▶ _WHAT THE TASK ASKS_: Quote the whole listing word for word. Do not include the pictures.

▶ _AVAILABLE DATA_:
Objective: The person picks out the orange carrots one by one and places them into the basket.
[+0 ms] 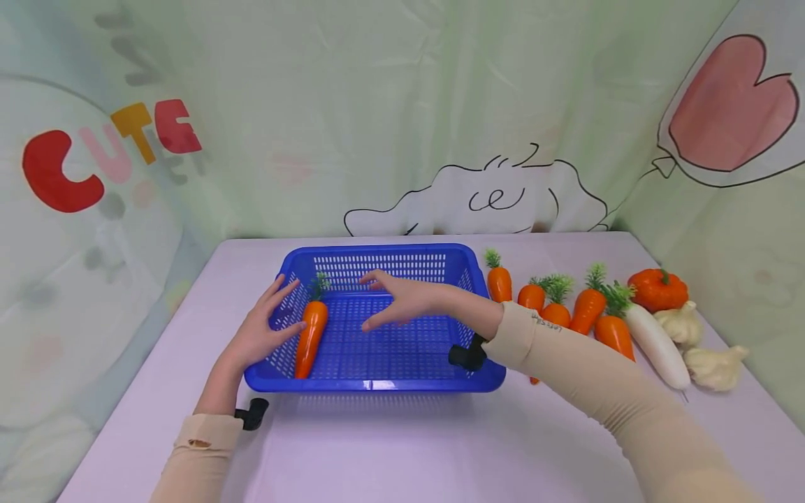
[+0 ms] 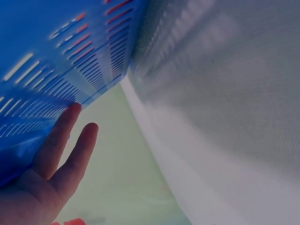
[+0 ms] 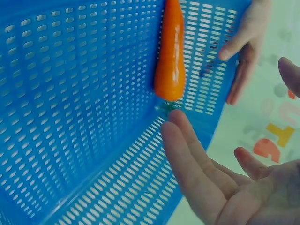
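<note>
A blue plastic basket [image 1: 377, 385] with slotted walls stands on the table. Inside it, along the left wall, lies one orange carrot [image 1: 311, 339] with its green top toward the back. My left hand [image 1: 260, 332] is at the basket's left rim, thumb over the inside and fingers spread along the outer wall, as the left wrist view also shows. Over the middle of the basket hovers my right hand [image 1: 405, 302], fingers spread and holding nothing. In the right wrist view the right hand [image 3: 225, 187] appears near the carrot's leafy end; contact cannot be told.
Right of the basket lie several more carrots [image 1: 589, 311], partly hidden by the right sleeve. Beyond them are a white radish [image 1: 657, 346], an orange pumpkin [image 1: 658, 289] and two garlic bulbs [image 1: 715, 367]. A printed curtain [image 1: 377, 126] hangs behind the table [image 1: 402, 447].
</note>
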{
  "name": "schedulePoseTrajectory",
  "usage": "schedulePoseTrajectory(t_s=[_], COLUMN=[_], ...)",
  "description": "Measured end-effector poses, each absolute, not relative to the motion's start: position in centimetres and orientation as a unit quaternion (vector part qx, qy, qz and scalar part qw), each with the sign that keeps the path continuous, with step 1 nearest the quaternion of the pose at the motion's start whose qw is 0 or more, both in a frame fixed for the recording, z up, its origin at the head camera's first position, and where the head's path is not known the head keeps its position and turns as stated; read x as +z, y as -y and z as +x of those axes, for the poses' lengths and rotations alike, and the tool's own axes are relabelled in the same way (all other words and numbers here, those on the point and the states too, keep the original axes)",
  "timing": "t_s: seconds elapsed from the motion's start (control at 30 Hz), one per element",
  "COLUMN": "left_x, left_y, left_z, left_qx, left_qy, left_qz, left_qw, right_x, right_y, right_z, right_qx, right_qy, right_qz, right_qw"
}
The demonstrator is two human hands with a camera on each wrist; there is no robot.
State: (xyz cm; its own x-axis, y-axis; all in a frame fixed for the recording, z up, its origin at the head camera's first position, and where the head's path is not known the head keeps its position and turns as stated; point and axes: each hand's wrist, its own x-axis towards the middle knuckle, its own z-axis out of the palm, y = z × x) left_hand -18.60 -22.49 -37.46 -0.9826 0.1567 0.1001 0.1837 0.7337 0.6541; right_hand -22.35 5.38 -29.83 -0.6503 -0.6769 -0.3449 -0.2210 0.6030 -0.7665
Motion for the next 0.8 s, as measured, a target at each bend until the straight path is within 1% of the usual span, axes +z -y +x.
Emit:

▶ _EXERCISE OUTPUT_:
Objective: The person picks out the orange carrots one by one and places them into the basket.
[+0 ms] 
[+0 ms] 
[+0 ms] 
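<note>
A blue plastic basket [image 1: 377, 385] with slotted walls stands on the table. Inside it, along the left wall, lies one orange carrot [image 1: 311, 339] with its green top toward the back. My left hand [image 1: 260, 332] is at the basket's left rim, thumb over the inside and fingers spread along the outer wall, as the left wrist view also shows. Over the middle of the basket hovers my right hand [image 1: 405, 302], fingers spread and holding nothing. In the right wrist view the right hand [image 3: 225, 187] appears near the carrot's leafy end; contact cannot be told.
Right of the basket lie several more carrots [image 1: 589, 311], partly hidden by the right sleeve. Beyond them are a white radish [image 1: 657, 346], an orange pumpkin [image 1: 658, 289] and two garlic bulbs [image 1: 715, 367]. A printed curtain [image 1: 377, 126] hangs behind the table [image 1: 402, 447].
</note>
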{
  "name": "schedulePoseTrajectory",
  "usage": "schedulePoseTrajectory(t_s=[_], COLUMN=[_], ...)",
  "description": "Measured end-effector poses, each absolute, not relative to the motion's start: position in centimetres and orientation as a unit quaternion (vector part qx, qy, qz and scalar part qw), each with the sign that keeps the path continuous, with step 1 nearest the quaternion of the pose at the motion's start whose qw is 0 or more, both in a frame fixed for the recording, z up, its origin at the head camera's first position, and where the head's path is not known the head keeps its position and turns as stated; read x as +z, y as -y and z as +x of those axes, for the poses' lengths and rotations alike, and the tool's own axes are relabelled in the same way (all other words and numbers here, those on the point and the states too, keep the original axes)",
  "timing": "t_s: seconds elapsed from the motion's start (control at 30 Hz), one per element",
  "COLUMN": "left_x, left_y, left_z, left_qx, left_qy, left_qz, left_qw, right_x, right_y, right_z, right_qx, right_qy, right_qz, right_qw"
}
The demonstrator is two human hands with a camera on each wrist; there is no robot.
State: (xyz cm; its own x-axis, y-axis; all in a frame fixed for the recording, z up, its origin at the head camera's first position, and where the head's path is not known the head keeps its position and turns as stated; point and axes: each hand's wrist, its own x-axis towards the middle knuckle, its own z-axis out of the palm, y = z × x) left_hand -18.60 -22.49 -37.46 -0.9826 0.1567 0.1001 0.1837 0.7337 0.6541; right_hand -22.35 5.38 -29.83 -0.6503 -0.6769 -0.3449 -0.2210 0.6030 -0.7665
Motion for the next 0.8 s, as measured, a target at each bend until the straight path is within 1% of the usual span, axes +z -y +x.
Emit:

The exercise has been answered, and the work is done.